Las velas caídas entre los palos mayores estaban teñidas de rojo y, al levantarlas, Bardo descubrió la fuente de la pestilencia. Cuerpos blancos se amontonaban con los de algunos negros semidesnudos; diez, quizá más, me dijo Bardo, no llegó a contarlos, todos tiznados de sangre reseca, las heridas abiertas de cuchillos, de disparos, verdeaban como la fruta que revela la podredumbre interior a través de una aureola de su piel. Se apartó entre náuseas y buscó con la mirada la paz en el mar. Anatael lo abrazó. «Un motín», le dijo su padre, el Santa Catalina tal vez transportaba esclavos, no sería el primero que depositaba esa mercancía en la bahía de Cochinos, aunque ambos sabían que diez o doce negros no podían ser toda la carga de un clíper como ese.
¿Por qué los cadáveres estaban amontonados en el mismo lugar y no esparcidos por la cubierta como habría sido lógico si allí se hubiera vivido una batalla? Buscaron algún superviviente. Llegaron al castillo de proa, al camarote del capitán. Miraron dentro sin esperanza, como habían mirado en todas partes.
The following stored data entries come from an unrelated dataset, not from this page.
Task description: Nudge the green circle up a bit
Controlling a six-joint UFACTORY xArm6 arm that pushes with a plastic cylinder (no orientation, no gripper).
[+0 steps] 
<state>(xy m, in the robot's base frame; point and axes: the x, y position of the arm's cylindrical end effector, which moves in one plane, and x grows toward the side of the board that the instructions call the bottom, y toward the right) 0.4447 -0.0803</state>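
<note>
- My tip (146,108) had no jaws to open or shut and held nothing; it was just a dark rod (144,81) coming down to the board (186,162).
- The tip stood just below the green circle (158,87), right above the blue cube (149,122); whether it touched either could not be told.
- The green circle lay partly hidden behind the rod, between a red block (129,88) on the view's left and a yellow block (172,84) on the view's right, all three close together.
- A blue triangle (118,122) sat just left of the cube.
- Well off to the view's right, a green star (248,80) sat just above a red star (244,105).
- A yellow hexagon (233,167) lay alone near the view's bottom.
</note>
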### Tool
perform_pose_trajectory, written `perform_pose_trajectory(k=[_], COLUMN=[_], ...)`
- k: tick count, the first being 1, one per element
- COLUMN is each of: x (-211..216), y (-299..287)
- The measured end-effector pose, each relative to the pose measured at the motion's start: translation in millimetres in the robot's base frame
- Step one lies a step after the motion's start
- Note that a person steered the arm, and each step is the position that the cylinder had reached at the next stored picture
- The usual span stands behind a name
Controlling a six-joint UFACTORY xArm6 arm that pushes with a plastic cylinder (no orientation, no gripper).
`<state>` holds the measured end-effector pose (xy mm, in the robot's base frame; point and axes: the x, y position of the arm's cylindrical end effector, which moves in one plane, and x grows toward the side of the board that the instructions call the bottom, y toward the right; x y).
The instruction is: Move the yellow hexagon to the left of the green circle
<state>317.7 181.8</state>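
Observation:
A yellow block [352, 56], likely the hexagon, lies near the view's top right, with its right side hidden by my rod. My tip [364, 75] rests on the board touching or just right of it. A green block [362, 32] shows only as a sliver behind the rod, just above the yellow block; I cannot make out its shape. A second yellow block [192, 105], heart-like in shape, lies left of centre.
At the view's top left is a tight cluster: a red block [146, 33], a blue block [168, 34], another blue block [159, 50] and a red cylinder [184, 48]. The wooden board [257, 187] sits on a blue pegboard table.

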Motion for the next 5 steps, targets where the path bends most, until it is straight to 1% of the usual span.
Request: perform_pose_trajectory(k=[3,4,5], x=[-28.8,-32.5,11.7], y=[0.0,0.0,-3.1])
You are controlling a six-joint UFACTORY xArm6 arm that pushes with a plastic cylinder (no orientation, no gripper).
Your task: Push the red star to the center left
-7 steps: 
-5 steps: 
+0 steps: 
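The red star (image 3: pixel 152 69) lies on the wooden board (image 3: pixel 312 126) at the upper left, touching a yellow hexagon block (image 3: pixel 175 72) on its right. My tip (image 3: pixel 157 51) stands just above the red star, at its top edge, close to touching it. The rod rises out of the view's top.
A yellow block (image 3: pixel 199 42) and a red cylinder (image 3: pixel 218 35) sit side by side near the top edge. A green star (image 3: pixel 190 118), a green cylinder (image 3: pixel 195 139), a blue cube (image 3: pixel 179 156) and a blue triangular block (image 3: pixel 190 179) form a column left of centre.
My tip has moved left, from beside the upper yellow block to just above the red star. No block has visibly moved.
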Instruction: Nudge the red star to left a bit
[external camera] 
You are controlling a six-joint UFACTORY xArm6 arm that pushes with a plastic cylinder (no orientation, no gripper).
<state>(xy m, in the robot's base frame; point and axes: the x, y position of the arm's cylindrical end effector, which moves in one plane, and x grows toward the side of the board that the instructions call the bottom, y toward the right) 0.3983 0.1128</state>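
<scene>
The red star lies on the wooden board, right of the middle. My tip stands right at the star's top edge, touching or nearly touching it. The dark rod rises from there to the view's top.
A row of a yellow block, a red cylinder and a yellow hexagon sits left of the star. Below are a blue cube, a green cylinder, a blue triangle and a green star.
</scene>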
El naufragio parecía haber afectado también a los objetos: un catalejo, un mapa, la mesa, estaban preparados para sumergirse en las aguas y dejarse amortajar por los corales, para que los peces fueran sus nuevos dueños. «No mires», le dijo su padre, pero Bardo, como siempre que oímos una orden así, hizo lo contrario.
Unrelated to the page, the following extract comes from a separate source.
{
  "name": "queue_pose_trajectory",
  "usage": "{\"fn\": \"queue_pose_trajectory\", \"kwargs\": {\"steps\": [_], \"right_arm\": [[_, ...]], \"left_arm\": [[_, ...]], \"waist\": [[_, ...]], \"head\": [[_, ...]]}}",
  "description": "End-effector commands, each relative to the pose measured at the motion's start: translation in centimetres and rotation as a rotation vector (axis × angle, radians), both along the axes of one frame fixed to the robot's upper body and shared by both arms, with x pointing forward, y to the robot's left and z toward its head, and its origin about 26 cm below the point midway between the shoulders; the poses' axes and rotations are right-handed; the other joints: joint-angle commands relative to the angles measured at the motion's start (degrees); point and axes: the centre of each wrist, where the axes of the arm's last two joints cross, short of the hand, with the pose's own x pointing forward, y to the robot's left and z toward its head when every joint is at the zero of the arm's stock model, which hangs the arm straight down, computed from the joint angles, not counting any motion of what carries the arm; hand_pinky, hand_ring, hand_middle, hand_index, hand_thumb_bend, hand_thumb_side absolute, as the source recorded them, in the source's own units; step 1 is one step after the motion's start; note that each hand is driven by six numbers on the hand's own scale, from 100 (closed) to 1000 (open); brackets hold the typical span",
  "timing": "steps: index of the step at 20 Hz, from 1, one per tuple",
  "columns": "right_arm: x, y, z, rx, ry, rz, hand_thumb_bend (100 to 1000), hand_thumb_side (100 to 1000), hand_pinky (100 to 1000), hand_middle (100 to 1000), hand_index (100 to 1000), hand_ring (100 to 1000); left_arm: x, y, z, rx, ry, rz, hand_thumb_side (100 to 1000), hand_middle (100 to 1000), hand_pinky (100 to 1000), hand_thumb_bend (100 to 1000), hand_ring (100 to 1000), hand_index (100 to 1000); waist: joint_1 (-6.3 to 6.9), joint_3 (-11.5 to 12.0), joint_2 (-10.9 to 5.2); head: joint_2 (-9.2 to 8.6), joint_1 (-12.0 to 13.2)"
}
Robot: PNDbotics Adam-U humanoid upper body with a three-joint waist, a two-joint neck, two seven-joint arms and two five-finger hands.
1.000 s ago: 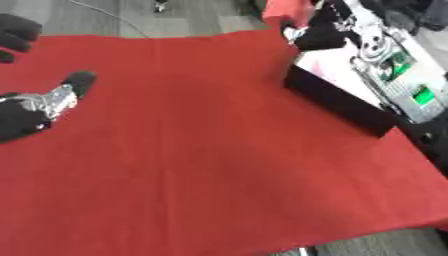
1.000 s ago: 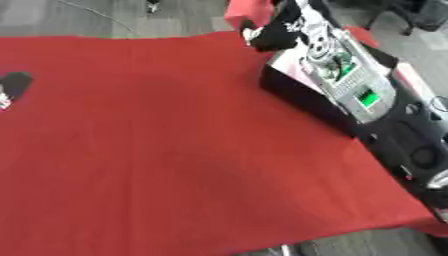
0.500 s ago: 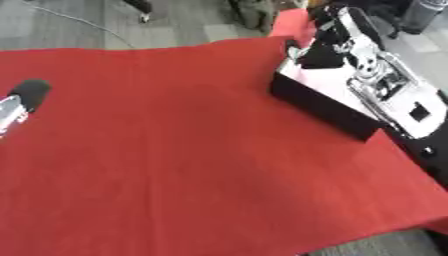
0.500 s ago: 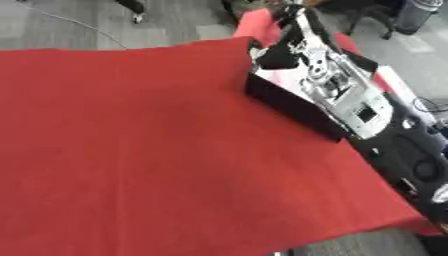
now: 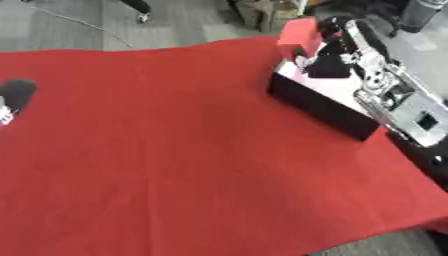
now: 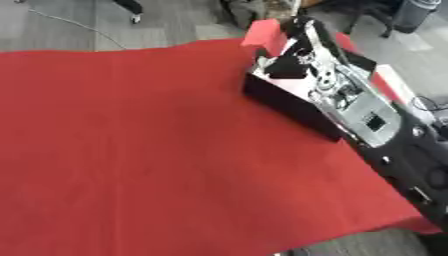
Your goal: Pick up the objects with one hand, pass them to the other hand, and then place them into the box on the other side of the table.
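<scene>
- Left hand [image 5: 12, 100]: at the far left edge of the red cloth [image 5: 175, 150], only partly in view; finger state cannot be determined.
- Cloth surface: no loose objects visible.
- Box [image 5: 324, 107]: one, black, at the right side.
- Right hand [image 6: 302, 52]: reaches over the box; grip cannot be determined.
- Red block [image 5: 299, 34]: one, at the box's far end; release not confirmed, so placement appears near completion.

Head stereo pair, looking down; both share red table [image 5: 192, 165], box [image 6: 289, 102].
</scene>
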Motion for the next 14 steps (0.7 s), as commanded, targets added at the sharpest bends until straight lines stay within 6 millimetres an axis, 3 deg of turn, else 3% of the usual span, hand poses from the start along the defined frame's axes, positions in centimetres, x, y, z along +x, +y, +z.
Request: {"fn": "queue_pose_trajectory", "kwargs": {"steps": [1, 8, 14], "right_arm": [[-0.4, -0.5, 1.0, -0.055, -0.029, -0.448, 100, 100, 749, 491, 389, 602], [-1.1, -2.0, 1.3, -0.067, -0.076, -0.547, 137, 100, 743, 487, 395, 603], [-0.3, -5.2, 1.3, -0.123, -0.084, -0.690, 173, 100, 724, 484, 398, 596]], "left_arm": [[-0.3, 0.7, 0.8, -0.001, -0.038, 0.013, 462, 659, 735, 559, 707, 750], [-0.3, 0.8, 0.7, 0.000, -0.045, 0.026, 462, 659, 734, 565, 706, 750], [-0.3, 0.9, 0.8, 0.001, -0.048, 0.030, 460, 658, 734, 569, 706, 750]], "waist": [[0.03, 0.0, -0.73], [0.01, 0.1, -0.48], [-0.03, 0.4, -0.54]], "head": [[-0.88, -0.1], [-1.05, 0.2], [-1.18, 0.2]]}}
En una silla, atado a los reposabrazos, estaba el capitán, así lo atestiguaba su indumentaria. En un primer vistazo, Bardo pensó que estaba vivo, sus ojos abiertos, su rictus, no eran los de un cadáver, sino más bien los del enfermo que pone toda su energía para contener el dolor. Un hilo de sangre le caía por la frente. «Vete, sal de aquí», le ordenó Anatael, y le habría gustado hacerlo, pero su cuerpo no obedecía. Al capitán le habían arrancado la tapa del cráneo —después se daría cuenta de que estaba a sus pies, rasurada—, y en el cerebro —pues eso debía ser la masa sanguinolenta que podía ver— le habían clavado dos palos finos, como ramas de arbusto, anudados de tal forma que semejaban un crucifijo, pero daba la impresión de que quien fuera su torturador se había entretenido removiendo esa burda cruz, batiendo el cerebro hasta convertirlo en una amalgama viscosa.
Anatael sacó a su hijo a empujones del camarote. ¿Qué demonio es capaz de hacer algo así?, se desesperaba Bardo. No recordaba qué más dijo, pero sus gritos resonaron por todo el barco. Guiándolo de la mano como a un ciego, su padre lo condujo hasta la bodega, donde había identificado unos golpes. Cogió antes un cuchillo que encontró entre los cadáveres; no sabía qué podía haber debajo de la portezuela que, ahora, volvía a ser golpeada con insistencia.
Cuando la abrieron, cientos de ojos y bocas, de rostros negros que apenas respiraban, escuálidos, como muertos venidos de otro mundo, se clavaron en ellos.
«Y, sin embargo, nada de toda aquella pesadilla fue lo que enfermó a mi padre», me reveló Bardo en su choza. «Fue el perro. Un perro negro que no sabíamos de dónde había surgido y que de repente estaba en la cubierta. Ladraba y babeaba como si tuviera la rabia, las patas delanteras bien clavadas en el suelo. Nos miraba y parecía decirnos: vosotros no deberíais estar aquí. Este es mi reino. Os condenaré para siempre por subir a mi barco».
Las historias que se contaron del Santa Catalina se detienen en la horrible muerte del capitán, en el cargamento de esclavos moribundos, y ninguna habla de ese perro. Del animal que Bardo y su padre vieron en la cubierta y que se transformó en obsesión. Anatael creía escucharlo cada noche, temía despertar y encontrarlo junto a su cama. Tanto era su miedo que se convirtió en una enfermedad y, año tras año, lo fue debilitando, porque el miedo también puede matar.
Mi amigo de la infancia, si es que se le puede llamar así, sí sabía de la existencia de ese perro, yo mismo pude verlo más tarde, por eso eligió el nombre de Santa Catalina de Baracoa para su ingenio: para encerrar en esas palabras la historia del barco y hacerla suya. Para homenajear al perro.